On 2nd day of his honeymoon in Mahableshwar, he developed sore throat + sudden fever 102O F. The local doctor gave him Antibiotics and Antipyretics for five days. Fever came down to normal next day, but he left him extremely weak, unable to swallow even liquids and nausea at the sight of food. He consulted me next morning at 7 am.

O/E Afebrile, Toxic look, Pulse - 80/per minute, regular,feeble. Body cold to touch
Throat tonsil enlarged 2 Thick white yellow member with blue tinge on both tonsils. Salivation increased. Offensive3 smell.

The patient felt profound weakness refusing everything: food, fruit or water. Thirst-Normal Appetite was so poor there was no desire to eat or drink.
The following remedies came to my mind:

Ars-alb, Phos, Hep-sul and Mercury.
I referred Kent Repertory = throat membrane white yellow - Pg 456.
Nat-phos3, Merc, Merc-cyn2, Sul2, Kali-bi, Lac, Lach.
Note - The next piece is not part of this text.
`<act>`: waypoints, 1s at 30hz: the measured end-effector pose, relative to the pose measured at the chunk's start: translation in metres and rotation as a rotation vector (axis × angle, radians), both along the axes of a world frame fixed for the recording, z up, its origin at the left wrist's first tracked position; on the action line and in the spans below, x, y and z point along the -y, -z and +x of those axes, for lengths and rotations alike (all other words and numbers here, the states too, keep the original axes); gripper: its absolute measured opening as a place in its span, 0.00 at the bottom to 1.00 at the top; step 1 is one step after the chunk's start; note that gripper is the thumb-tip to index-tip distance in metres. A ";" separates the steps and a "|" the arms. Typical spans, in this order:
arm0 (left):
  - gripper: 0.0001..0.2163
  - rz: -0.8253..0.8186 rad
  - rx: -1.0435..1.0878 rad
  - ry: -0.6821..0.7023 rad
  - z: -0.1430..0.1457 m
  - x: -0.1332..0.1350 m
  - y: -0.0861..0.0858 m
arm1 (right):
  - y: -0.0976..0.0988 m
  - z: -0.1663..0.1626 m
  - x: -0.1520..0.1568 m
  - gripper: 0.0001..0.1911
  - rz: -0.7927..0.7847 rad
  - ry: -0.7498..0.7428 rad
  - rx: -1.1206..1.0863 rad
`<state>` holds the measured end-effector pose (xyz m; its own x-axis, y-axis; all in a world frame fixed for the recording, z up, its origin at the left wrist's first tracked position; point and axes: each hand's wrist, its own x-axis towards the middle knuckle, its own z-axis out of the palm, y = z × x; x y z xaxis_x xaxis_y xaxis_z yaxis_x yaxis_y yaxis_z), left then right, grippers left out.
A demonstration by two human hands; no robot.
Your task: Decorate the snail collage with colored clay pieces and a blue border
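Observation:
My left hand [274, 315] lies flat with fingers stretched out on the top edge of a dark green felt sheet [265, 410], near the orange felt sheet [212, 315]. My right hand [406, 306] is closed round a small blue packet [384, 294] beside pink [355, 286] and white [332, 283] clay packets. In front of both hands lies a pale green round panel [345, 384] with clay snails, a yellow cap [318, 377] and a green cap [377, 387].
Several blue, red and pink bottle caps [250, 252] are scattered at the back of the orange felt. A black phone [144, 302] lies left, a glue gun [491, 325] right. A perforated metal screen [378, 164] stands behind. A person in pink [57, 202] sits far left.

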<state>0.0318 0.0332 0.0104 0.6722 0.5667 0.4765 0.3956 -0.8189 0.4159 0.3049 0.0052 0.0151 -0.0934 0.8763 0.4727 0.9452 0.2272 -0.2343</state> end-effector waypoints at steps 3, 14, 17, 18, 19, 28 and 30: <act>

It was difficult to differentiate the remedies. I put my mind to how the whole thing has evolved. The evolution was sudden fever, extreme prostration within just two days. Toxic look, coldness, salivation, throat < night3, loss of appetite < swallowing3, < speaking3.
Ars, Phos, Hep-sul. Ruled out on the basis of evolution of illness and specific characteristic tongue.

Merc-cynide was selected on the basis of early rapid extreme prostration, coldness, toxic look, thick yellow membrane, Salivation and night aggravation and specificity of the disease.
Merc-cyn 30, 6 pills in 6 teaspoon of water 2 doses 2 hrly. If 50% better give four hrly.

I was little apprehensive about treating the case at residence because it appeared to be diphtheria. I told him I will observe for 24 hrs or then he has to get hospitalized. Next morning the patient reported pain was much better: more then 50%; so much better that he could sleep at night. His voice too sounded better. He took one piece of bread and warm milk and had a desire to eat. I asked him to continue Merc-cynide 30 4 hrly and report to me in the evening.
O/E: Better in every way yellow membrane 50% better salivation less offensiveness, his coldness has gone. The whole thing got resolved in 48 hrs.

(Editor: In this case, especially when the treating physician already suspected diphtheria, a positive smear culture from the membrane, would have made the medical fraternity sit up and take notice of the results homoeopathy can give. Today, tissue diagnosis is THE yard stick for a definitive diagnosis. I think all of us Homoeopath can make investigations an integral part of our clinical practice. It will help us and our science to stand up to all scrutiny.)